If all powers of two random variables are uncorrelated, are they independent

examples-counterexamplesmoment-problemprobabilityprobability theory

Let $X$ and $Y$ be random variables on a common probability space. If $$\def\E{\mathbb E}\E[X^nY^m]=\E[X^n]\,\E[Y^m]<\infty $$ for all integers $n,m\ge 0$, does it follow that $X$ and $Y$ independent?

I strongly suspect the answer is no. In the same way that the a random variable is not determined by its moments, a random vector is not determined by its joint moments. I have looked at several counter-examples of distinct random variables with the same moments, which I found here. The examples are derived by looking at characteristic functions, but I am not sure if they can be generalized to multivariate characteristic functions.

This question shows that $\E[f(X)g(Y)]=\E[f(X)]\,\E[g(Y)]$ for all bounded and continuous $f$ and $g$ implies $X$ and $Y$ are independent. My question is if we get the same result when we restrict $f$ and $g$ to be polynomials.

Best Answer

Updated answer

The answer is "it depends". See this MO question, and the references therein, in particular this SE question. The latter reference claims that it is true under certain assumptions on the size of the moments.

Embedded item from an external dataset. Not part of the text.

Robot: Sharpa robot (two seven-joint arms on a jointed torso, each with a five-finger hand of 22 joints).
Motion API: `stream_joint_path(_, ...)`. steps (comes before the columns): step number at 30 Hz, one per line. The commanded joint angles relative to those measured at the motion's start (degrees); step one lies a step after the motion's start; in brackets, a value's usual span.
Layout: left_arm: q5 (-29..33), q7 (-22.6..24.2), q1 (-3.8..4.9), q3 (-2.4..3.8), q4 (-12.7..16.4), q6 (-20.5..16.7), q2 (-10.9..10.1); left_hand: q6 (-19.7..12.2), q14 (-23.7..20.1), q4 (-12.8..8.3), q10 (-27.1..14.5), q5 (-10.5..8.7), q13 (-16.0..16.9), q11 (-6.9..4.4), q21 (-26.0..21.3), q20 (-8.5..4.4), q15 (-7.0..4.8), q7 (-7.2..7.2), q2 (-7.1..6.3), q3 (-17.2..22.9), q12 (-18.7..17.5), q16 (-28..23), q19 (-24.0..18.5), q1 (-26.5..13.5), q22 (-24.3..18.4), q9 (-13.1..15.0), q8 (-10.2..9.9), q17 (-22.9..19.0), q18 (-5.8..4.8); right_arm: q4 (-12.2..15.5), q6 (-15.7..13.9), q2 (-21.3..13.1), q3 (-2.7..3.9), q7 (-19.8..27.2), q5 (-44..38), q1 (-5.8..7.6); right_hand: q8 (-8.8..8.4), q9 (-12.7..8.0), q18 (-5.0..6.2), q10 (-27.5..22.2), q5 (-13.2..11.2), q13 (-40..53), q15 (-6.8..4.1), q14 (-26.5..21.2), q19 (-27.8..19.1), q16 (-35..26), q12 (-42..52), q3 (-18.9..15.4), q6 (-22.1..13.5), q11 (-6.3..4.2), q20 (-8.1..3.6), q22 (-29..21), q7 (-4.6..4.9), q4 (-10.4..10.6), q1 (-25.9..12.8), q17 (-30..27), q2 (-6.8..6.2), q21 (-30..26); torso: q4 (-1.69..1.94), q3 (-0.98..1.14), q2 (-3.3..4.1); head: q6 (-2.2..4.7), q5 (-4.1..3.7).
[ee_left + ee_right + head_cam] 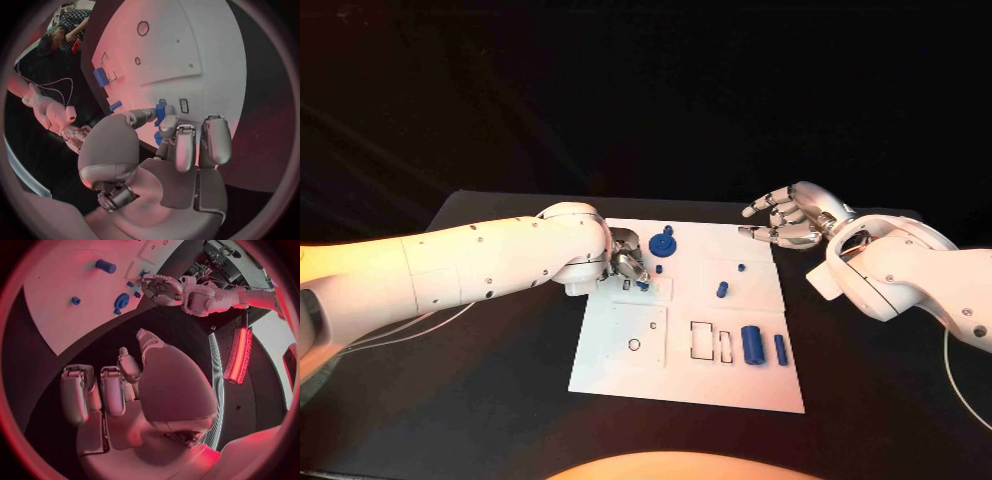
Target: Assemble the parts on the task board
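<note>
- Task board (pixel 625 370): white plate at table centre, long side running toward 12 o'clock, slightly skewed.
- Parts on the board: a round blue piece with a stub (pixel 662 242) near the far edge at about 12 o'clock; a small blue peg (pixel 723 289) toward 2 o'clock of board centre; a small blue dot of a part (pixel 738 267) just beyond that peg.
- Near-right area, about 4 o'clock: a thick blue cylinder (pixel 753 344) lying beside a thinner blue bar (pixel 780 349); two empty rectangular outlines (pixel 702 341) sit just left of them.
- A round hole (pixel 635 345) lies at about 7 o'clock of board centre.
- Left hand (pixel 623 262): over the board's far-left part, at 10 o'clock. The left wrist view shows its fingers (pixel 177 145) bent down onto the board around a small blue part (pixel 160 113), with blue showing between thumb and fingertip; a pinch on it looks likely.
- Right hand (pixel 793 220): off the board, above the black table (pixel 473 400) at about 1 o'clock from board centre, beyond the far-right corner. Fingers loosely curled and apart, nothing in them, as the right wrist view (pixel 125 385) confirms.
</note>
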Motion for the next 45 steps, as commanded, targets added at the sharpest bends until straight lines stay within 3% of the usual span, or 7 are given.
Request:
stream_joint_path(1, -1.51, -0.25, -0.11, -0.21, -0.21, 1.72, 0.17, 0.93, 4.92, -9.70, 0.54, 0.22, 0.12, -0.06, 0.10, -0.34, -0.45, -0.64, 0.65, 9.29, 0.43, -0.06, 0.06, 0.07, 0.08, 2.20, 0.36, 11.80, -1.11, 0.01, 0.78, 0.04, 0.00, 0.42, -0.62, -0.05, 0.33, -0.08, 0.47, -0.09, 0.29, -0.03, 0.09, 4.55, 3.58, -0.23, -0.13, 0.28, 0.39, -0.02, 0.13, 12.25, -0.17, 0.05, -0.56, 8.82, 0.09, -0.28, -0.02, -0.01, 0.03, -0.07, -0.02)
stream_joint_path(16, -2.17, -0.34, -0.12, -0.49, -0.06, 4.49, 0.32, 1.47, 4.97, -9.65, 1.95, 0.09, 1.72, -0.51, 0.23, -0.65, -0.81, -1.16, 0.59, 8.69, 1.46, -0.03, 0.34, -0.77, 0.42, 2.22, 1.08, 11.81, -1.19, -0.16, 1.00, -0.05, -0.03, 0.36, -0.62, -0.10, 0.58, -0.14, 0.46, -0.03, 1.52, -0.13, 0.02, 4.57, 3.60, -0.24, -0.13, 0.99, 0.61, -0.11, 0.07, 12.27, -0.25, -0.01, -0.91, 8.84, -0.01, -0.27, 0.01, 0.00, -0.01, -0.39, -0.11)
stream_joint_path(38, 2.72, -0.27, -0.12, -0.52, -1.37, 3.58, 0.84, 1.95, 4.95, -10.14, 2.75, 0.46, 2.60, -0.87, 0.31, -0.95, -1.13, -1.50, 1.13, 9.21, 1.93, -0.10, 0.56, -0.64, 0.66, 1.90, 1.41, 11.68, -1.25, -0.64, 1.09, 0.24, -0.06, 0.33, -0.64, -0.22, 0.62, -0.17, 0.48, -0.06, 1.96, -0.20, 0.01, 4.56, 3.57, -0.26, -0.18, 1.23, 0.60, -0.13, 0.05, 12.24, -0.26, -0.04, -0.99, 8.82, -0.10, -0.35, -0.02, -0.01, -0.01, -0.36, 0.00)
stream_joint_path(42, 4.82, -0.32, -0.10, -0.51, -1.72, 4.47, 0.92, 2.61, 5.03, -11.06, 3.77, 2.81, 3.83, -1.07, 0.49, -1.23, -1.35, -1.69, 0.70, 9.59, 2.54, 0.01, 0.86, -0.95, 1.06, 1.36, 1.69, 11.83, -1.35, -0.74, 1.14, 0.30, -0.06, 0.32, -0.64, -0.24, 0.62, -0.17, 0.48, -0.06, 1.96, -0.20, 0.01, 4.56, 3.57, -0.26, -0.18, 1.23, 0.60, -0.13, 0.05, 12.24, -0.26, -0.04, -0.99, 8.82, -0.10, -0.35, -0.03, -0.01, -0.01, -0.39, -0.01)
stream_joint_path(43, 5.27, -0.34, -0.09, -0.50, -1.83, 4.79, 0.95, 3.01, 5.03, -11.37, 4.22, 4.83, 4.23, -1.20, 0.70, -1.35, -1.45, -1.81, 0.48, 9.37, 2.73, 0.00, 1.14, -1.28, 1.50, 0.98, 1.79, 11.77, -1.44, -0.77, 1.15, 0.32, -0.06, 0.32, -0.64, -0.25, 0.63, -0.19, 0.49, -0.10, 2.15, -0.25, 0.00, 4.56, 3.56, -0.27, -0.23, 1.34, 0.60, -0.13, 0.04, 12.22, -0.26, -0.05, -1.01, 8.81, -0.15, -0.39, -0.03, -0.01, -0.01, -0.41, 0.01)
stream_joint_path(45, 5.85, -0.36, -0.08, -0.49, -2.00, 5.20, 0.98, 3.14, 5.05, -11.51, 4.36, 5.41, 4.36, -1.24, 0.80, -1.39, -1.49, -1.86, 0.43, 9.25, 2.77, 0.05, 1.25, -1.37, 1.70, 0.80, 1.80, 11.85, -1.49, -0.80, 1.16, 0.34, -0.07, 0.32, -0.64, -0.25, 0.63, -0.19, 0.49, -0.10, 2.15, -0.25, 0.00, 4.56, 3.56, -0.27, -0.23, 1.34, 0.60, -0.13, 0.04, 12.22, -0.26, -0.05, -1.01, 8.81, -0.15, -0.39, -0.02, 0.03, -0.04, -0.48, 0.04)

Linked answer by Iosif Pinelis, copied verbatim to make this post self-contained (not my own work!)

The answer is no. Indeed, let $X:=\xi$ and $Y:=\eta$. Let $U$ and $V$ be any independent random variables (r.v.'s) with different distributions but with the same finite moments of all orders: $$EU^m=EV^m=:\mu_m$$ for all natural $m$. A standard example of the distributions of such r.v.'s $U$ and $V$ is given in the answer by saz.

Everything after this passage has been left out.